Required action ::
When a line of the records below contains the string "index", copy that whole line.

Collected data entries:

*** Block opens ***

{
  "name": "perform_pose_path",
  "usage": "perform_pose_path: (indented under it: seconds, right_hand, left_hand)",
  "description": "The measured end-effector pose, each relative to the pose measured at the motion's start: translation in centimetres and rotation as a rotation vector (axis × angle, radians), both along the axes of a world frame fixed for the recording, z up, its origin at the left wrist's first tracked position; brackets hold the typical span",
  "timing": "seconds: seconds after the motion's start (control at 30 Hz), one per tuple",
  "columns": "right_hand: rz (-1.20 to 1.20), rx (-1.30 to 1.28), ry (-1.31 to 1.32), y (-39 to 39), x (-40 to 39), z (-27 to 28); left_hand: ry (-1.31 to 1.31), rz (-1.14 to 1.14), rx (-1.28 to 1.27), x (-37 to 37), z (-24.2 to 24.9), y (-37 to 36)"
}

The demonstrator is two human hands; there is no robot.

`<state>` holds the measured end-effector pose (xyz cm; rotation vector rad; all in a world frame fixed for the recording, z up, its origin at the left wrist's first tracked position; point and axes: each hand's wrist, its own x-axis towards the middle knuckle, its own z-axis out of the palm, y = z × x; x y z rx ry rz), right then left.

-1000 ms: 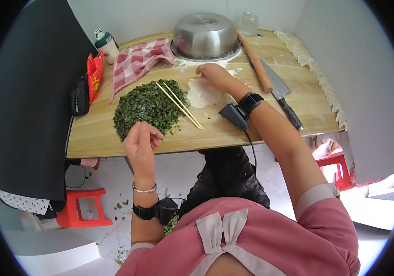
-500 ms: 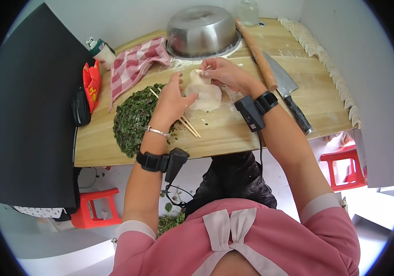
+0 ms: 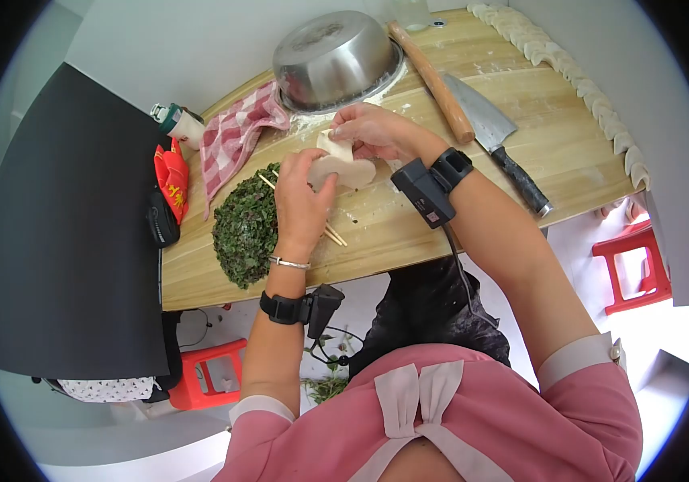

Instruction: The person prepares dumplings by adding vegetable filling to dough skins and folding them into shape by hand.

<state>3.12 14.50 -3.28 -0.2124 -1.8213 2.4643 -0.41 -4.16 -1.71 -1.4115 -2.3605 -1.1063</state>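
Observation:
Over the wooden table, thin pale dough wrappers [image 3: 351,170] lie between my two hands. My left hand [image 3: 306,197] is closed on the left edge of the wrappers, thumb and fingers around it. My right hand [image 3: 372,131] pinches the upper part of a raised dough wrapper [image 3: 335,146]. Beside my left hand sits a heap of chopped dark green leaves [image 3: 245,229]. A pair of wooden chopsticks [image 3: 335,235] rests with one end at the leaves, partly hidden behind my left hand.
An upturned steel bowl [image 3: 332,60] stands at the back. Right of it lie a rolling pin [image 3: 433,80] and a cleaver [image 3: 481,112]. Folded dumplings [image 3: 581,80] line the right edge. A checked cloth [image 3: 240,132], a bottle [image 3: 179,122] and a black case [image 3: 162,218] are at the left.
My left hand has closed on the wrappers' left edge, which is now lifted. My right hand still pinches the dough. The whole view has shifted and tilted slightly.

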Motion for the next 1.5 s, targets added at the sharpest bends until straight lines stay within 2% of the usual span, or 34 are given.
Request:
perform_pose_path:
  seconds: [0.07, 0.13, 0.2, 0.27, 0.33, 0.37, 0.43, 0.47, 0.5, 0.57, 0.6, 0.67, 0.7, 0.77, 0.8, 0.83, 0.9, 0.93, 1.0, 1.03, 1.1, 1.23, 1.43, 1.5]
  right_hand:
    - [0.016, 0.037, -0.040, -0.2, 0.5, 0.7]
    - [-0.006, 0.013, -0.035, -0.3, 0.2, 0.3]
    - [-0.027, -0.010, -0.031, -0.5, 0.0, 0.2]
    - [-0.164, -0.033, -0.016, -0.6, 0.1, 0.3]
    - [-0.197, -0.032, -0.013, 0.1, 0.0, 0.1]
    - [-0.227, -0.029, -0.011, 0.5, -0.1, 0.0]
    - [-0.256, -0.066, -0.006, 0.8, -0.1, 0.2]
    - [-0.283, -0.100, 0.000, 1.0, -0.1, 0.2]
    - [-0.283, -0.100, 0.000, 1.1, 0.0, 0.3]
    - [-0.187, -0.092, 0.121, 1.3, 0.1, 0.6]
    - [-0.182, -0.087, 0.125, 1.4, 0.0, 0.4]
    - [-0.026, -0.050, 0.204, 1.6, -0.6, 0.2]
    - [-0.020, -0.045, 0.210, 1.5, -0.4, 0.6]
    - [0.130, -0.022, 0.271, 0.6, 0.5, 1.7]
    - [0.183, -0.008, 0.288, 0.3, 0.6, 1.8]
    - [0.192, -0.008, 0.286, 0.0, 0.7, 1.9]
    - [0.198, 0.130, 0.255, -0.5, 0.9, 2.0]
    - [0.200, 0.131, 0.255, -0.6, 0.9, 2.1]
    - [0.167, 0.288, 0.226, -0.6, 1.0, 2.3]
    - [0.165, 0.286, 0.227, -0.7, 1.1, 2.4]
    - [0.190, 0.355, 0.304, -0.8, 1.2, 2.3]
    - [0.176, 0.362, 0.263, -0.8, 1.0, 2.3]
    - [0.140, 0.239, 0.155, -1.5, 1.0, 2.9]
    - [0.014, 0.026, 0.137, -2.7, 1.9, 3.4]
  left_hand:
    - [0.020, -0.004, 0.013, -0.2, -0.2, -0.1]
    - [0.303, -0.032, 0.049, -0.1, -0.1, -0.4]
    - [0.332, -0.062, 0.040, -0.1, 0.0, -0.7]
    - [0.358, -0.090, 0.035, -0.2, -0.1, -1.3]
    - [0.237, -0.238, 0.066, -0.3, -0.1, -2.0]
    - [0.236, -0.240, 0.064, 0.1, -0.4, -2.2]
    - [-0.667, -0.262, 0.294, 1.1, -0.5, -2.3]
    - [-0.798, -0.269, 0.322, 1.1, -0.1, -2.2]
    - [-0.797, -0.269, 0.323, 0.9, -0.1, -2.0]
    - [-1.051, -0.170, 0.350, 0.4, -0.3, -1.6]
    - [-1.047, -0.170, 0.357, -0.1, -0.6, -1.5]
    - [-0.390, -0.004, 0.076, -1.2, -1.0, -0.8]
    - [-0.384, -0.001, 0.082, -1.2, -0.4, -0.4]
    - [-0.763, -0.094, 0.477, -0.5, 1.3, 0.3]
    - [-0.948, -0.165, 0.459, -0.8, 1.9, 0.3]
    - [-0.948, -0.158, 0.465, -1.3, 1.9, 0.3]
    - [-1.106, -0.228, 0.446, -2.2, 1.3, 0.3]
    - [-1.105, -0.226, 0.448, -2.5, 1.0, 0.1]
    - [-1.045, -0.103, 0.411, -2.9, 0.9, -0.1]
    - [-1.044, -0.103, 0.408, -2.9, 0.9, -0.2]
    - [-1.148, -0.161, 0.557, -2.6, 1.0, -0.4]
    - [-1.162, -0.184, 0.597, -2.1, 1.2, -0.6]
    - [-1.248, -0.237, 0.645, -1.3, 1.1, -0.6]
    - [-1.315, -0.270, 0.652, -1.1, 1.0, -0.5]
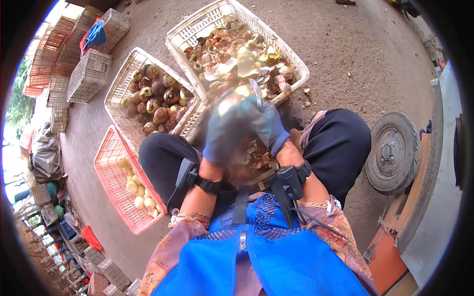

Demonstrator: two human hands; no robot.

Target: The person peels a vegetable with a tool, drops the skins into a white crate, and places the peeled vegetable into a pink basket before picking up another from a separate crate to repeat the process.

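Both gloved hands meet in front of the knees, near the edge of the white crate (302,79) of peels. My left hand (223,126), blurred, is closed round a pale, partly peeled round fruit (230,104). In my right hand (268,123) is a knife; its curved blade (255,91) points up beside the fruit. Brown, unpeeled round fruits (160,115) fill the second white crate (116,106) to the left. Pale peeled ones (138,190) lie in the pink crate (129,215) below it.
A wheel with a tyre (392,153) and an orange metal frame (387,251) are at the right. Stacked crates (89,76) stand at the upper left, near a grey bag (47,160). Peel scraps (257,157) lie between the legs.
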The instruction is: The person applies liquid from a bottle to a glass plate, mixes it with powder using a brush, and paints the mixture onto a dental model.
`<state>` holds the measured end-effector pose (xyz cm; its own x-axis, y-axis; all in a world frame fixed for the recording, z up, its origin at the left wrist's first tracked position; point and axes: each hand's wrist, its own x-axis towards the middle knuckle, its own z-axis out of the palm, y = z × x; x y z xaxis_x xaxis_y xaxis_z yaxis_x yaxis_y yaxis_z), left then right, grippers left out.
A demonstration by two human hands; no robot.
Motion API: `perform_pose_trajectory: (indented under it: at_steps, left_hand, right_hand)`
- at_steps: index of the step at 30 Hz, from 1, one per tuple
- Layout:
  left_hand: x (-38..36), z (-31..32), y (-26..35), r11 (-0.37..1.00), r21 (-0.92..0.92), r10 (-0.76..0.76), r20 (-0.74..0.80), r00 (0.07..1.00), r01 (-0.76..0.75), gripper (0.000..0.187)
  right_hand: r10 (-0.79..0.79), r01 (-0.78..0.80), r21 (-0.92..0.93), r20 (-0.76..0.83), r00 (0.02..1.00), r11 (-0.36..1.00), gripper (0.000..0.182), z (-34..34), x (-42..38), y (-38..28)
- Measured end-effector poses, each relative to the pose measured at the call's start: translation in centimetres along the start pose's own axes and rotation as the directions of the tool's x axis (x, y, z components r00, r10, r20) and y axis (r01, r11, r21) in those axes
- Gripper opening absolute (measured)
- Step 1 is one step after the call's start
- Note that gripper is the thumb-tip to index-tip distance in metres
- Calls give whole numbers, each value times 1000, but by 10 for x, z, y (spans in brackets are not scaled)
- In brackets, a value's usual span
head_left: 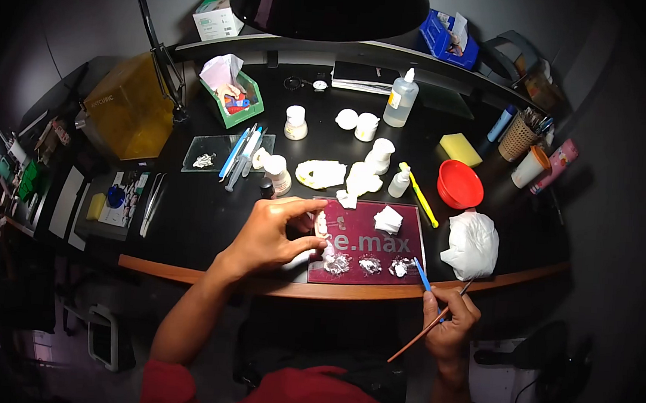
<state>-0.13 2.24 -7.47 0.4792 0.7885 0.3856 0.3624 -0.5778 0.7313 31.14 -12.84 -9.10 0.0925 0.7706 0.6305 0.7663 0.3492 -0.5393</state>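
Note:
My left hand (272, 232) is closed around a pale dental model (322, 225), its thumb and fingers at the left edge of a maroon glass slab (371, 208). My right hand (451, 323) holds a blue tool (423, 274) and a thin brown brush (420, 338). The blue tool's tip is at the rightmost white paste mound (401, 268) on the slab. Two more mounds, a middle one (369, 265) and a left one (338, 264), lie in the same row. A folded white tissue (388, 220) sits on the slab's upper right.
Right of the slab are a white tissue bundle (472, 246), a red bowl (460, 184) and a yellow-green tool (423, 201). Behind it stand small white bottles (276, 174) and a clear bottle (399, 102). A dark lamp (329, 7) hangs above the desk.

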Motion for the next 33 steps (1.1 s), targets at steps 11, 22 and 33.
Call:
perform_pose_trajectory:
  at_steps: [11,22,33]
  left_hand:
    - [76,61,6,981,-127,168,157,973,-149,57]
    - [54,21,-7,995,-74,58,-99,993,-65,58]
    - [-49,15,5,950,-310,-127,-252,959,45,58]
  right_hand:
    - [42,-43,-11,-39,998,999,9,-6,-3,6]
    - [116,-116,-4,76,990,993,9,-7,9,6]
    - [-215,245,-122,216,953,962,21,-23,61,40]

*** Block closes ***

Answer section ::
- at_steps: index of the step at 30 Hz, from 1, one per tuple
- Note that gripper is the thumb-tip to index-tip distance in metres

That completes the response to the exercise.